**DATA SECTION**

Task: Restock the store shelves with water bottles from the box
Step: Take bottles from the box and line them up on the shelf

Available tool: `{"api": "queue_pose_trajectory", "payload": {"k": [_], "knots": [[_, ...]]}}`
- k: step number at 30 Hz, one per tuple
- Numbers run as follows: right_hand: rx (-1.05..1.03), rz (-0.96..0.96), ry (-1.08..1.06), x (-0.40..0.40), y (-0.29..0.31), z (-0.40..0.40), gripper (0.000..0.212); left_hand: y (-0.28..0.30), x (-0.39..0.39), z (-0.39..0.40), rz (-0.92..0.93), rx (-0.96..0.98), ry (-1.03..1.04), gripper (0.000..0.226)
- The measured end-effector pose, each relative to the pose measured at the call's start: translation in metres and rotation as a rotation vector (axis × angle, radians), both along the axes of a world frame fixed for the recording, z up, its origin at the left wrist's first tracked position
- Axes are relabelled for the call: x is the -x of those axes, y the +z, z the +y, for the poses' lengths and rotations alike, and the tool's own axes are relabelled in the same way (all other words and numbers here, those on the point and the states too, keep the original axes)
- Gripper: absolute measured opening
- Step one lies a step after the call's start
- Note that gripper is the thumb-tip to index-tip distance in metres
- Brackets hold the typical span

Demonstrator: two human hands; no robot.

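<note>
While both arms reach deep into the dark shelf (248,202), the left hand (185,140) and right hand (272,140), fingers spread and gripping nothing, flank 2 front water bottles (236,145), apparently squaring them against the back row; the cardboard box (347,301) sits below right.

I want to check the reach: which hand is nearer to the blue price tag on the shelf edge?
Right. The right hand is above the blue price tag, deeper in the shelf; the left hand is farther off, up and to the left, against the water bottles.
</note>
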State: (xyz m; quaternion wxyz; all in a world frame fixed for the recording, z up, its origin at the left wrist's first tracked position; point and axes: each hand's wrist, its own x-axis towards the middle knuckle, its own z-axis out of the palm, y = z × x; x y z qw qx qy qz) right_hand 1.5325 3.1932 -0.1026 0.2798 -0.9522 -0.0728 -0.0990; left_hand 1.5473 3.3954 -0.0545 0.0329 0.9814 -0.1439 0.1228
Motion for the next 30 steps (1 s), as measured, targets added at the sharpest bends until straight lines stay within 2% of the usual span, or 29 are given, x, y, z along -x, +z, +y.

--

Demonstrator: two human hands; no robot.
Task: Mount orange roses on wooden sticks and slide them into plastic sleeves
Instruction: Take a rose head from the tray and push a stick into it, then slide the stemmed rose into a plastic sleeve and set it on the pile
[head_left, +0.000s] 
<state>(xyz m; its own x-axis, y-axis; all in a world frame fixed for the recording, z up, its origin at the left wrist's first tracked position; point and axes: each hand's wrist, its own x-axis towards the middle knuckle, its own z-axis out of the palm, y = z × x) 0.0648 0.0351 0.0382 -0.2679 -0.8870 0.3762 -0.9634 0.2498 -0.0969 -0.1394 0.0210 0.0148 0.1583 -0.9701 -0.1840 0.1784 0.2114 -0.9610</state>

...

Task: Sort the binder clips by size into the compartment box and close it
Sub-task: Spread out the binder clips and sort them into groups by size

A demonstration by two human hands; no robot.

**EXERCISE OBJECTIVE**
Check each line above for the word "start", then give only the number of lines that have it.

**ANSWER BOX**
2